I quickly decided that I would get just as wet walking as waiting.
Once I saw the traffic down the main street, I was fairly confident this was the right decision. Only bicycles were making any real progress, but with the pouring rain and darkness this felt like a hazardous mode of transport. I could have caught a bus, if I could have worked out which one to board, but again that would have meant waiting: in line in the rain, then inside in the traffic.
As I approached my destination I came across a taxi rank. Full of cars. And with no-one queuing.
By this point it was too late.
It could have been so different.
Information about train arrivals and their likely cohort of disembarking passengers, is not difficult to acquire. Provisioning sufficient cars to collect all those wanting them should be relatively straightforward, given the caveat below.
As should creating a boarding system that doesn’t introduce so many delays.
The caveat is that you can only provision cars that can make it back to the station through the traffic to pick up new passengers having deposited their previous fare. How do you solve the traffic issue?

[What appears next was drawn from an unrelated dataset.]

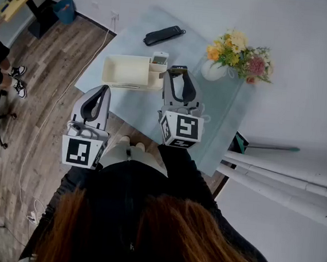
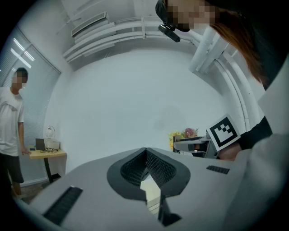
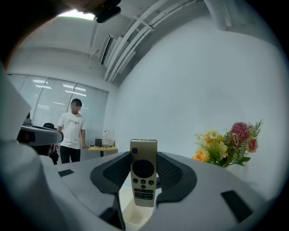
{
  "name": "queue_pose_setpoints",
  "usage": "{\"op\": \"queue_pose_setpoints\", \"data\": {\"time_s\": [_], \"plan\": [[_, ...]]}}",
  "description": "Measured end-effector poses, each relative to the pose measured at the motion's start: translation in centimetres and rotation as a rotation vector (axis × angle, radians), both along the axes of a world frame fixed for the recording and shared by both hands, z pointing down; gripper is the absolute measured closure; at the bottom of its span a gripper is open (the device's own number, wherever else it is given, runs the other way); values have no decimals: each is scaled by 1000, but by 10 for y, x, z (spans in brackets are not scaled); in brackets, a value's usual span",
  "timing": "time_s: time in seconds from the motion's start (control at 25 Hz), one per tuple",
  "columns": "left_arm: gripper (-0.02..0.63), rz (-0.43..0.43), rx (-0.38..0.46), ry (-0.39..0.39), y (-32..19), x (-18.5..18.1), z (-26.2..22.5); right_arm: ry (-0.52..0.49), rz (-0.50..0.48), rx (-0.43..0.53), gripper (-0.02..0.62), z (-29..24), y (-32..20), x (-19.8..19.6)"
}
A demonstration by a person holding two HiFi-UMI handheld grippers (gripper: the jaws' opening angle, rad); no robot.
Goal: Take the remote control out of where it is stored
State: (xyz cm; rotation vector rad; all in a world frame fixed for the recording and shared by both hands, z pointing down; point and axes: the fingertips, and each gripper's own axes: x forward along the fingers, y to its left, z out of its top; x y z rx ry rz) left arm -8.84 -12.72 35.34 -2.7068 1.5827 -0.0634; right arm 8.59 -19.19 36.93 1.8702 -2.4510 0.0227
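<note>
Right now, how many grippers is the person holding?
2. The left gripper, shut and empty, beside the table; the right gripper by the cream box, gripping the remote.

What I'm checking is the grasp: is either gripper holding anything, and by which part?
The right gripper holds the remote control upright, its jaws on the two long sides around mid-body. The left gripper is shut, empty.

The room is lit evenly and softly from above, and glare is given off by a ceiling lamp. Only faint shadows are cast on the tabletop. Both gripper views are bent at the edges and darkened in the corners. The left hand-held gripper is rendered soft.
</note>
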Motion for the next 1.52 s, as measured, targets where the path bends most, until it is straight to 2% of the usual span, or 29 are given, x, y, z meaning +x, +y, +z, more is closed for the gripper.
{"op": "queue_pose_setpoints", "data": {"time_s": [0.76,0.92,1.16,1.32,1.52], "plan": [[598,15,-18,-10,11,9,7,22,-19,-104,407,28,61,25],[600,21,-21,-4,14,10,6,48,-58,-170,407,54,74,19],[600,16,-26,-10,19,8,9,115,-140,-332,407,120,92,4],[600,13,-33,-12,22,6,11,128,-193,-410,407,144,104,-7],[600,-5,-44,-19,24,2,14,146,-220,-423,407,154,101,-14]]}}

Take a lot of the private cars off the road and hand the piloting of all vehicles over to connected intelligences. They will speed flow, eliminate blocking behaviours, and ensure the traffic keeps moving.
All of this could be made real tomorrow. Nothing I have described is unfeasible with today’s technology. We are the only barriers to making it happen. Not without good reason, in some respects.
We like control. It’s hard to hand trust over to machines that will, inevitably, fail at some point and cause injury and death. But I can tell you now: they will save many, many more lives than they take.
We like ownership. Of our vehicles, our portable palaces, particularly. Though I think this feeling is in decline. I still love what cars represent but I am less and less attached to the hunk of metal on my driveway, choosing to travel by bike, bus or train at every opportunity.
I don’t think I’m alone.
Even those who love their cars increasingly choose to rent them, in one form or another, rather than buy them outright. This is one important mental step along the way to accepting mobility as a service rather than as a poorly-utilised asset.
There are clear job implications for replacing drivers with machines. There are around 300,000 taxi drivers in the UK. Tens of thousands of bus drivers (I couldn’t find a good figure for this but it’s fair to guess it’s a multiple of the 36,000 buses).
There’s also the issue of a loss of stories. How would I have started this blog post if every journey is smooth, perfect and efficient? It seems a frivolous point in the face of the above, but there’s a lot to be said for the variety and narrative value of our lives.
These things only affect when the change will come. The future is pretty certain at this point: we will hand control of our mobility over to machines. They will be more efficient. They will be safer. The orders of magnitude improvements in safety, cost, time loss, and pollution, make it inevitable.
Human factors will slow this transition. But they will not stop it.